Era l’epoca dei selfie con la Reflex, scattati nella mia cameretta durante gli anni del liceo; l’epoca del tatuaggio con le piume, di American Apparel; l’epoca degli hashtag. Era il 2010, indossavo gonne a ruota, collant a pois e maglie crop stinte. Ero riuscita a scovare un paio di zeppe firmate Jeffrey Campbell Lita, allora esaurite ovunque, e le indossavo sempre nonostante mi avessero causato una distorsione alla caviglia. Per 12 dollari, comprai online un paio short di jeans borchiati, mentre il centro commerciale di zona vendeva solo orrendi calzoncini a vita bassa. In quegli anni, avrei fatto qualsiasi cosa per diventare la dea del “Tumblr Fashion”.

Desideravo disperatamente essere coerente a quell’estetica così precisa che vedevo sulla piattaforma [nata nel 2007, nda], per la quale avrei passato il decennio successivo a prendermi per il culo da sola. Ma adesso che questo trend è tornato grazie a Megan Fox e Machine Gun Kelly, Kravis, le vibe grungecore-misto-Jess-di-New Girl, ho capito una cosa: sarò anche stata cringe, ma almeno mi sentivo libera.

Nella mia piccola cittadina nel Tennessee, dove anche l’inaugurazione di una nuova Cheesecake Factory era un evento, vedevo Tumblr come uno spiraglio sul mondo, lontano dalla vita di periferia. Fissavo le Gif delle serie britanniche, leggevo le fan fiction degli One Direction e mi tenevo aggiornata sulle le tendenze che vedevo su Internet ma dovevano ancora arrivare dalle mie parti. I miei compagni di classe ammiravano il mio look e io accettavo il complimento, pur sapendo di essere piuttosto indietro, in fatto di stile, rispetto alle vere e celebri blogger. E sono state loro in effetti a ispirarmi in quella che sarebbero stata la mia fase più creativa, in cui mi sono espressa maggiormente.

Allora, io e le mie amiche ci imbarcavamo spesso in quelle che chiamavamo “avventure fotografiche”. Passavamo giorni a scorrazzare per la città e a scattarci foto l’un l’altro in posa sulle panchine del parco come Alexa Chung o sui binari vuoti del treno (sì lo so che è illegale). Postavamo queste immagini, spesso accompagnate da citazioni senza senso («Ti penso con colori che non esistono»), con la speranza di ottenere una tonnellata di like e reblog. E anche se non sono mai diventata famosa, mi sentivo appagata, come se potessi indossare e creare qualsiasi cosa volessi, senza critiche e senza giudizi.
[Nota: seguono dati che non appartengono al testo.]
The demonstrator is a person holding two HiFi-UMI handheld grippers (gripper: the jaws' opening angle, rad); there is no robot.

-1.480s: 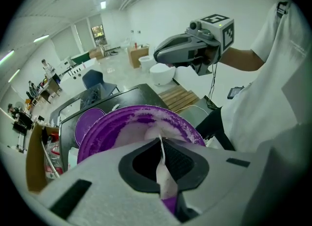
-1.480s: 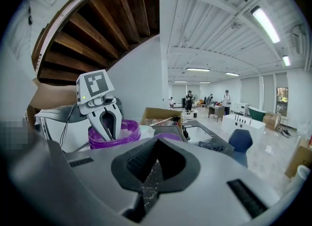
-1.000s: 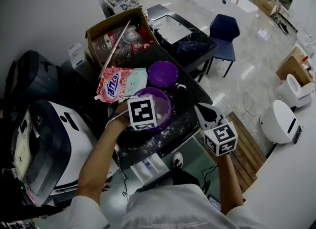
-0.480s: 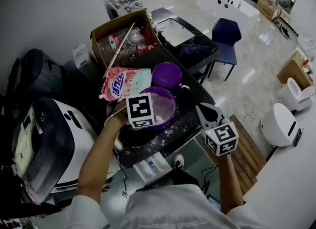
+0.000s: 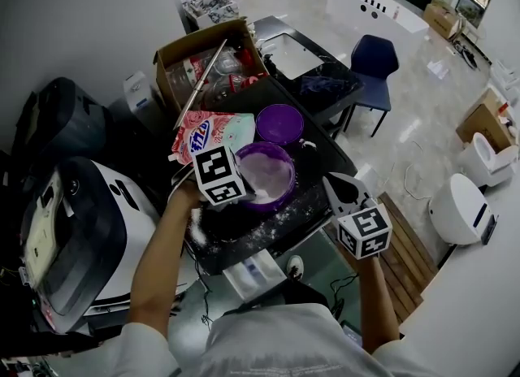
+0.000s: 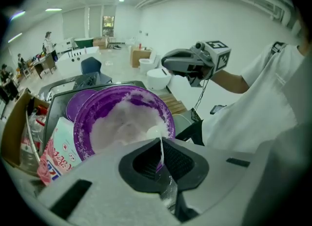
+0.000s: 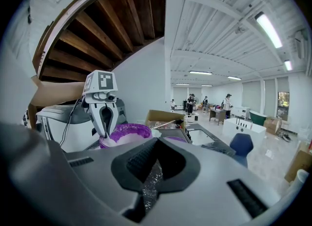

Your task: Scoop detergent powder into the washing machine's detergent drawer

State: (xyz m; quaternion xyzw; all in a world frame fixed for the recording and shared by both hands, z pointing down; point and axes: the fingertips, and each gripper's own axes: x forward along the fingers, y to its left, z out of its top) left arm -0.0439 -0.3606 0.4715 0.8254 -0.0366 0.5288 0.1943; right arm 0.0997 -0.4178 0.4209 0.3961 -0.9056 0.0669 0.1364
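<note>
Left gripper view showed what the head view hid under the cube: your left gripper [image 6: 161,164] was pinched on the thin white scoop [image 6: 155,133], whose tip sat at the near rim of the powder-filled purple bowl [image 6: 85,122]. Your right gripper [image 7: 148,181] was closed and empty, off right of the powder-dusted black counter [image 5: 307,197]. Open showroom floor lay beyond.

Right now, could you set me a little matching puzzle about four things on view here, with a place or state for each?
Things:
1. large purple plastic bowl
2. pink-and-white detergent bag
3. thin white plastic spoon
4. dark blue chair

Places or states:
A. clamped in the left hand-held gripper
B. standing on the pale floor
C. holding white powder
D. lying flat, just beyond the bowl

Pairs: 1-C, 2-D, 3-A, 4-B.
</note>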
Ora, guardandomi intorno, osservo queste coppie di celebrità con i loro accessori dall’allure punk e gli abiti semitrasparenti (e le immancabili effusioni in pubblico), e penso che di rado mi sia sentita come quando mi vestivo in quel modo. Forse perché ora sono un’adulta a tutti gli effetti, con responsabilità e ansie da gestire, o forse perché al giorno d’oggi è più difficile trovare l’ispirazione (no, Instagram non è la stessa cosa, se ve lo steste chiedendo). E immagino di non essere la sola a pensarla così.

TikTok, l’evento di enorme impatto culturale che è stata la seconda stagione di Euphoria e i designer stanno dando risonanza a questo trend, perché la gente vuole di nuovo indossare quei capi provocatori e ribelli à la Tumblr (magari però con meno maglioni coi gattini e più outfit in stile Olivia Rodrigo), e vuole farlo senza essere giudicata.

Tutto ciò mi ha fatto venire voglia di accedere di nuovo al mio vecchio profilo. Ma con mia grande costernazione, il mio account era bloccato. Le mie foto. I miei reblog. La mia “poesia”. Tutto perso, svanito nel nulla, tenuto in ostaggio da un indirizzo email ormai defunto. Alcuni dei migliori – e più imbarazzanti – anni della mia vita ora fluttuano nell’abisso di Internet senza alcuna possibilità di recupero. Le civiltà antiche hanno perso la Grande Biblioteca di Alessandria, io ho perso il mio archivio di giovane, splendido, autentico imbarazzo.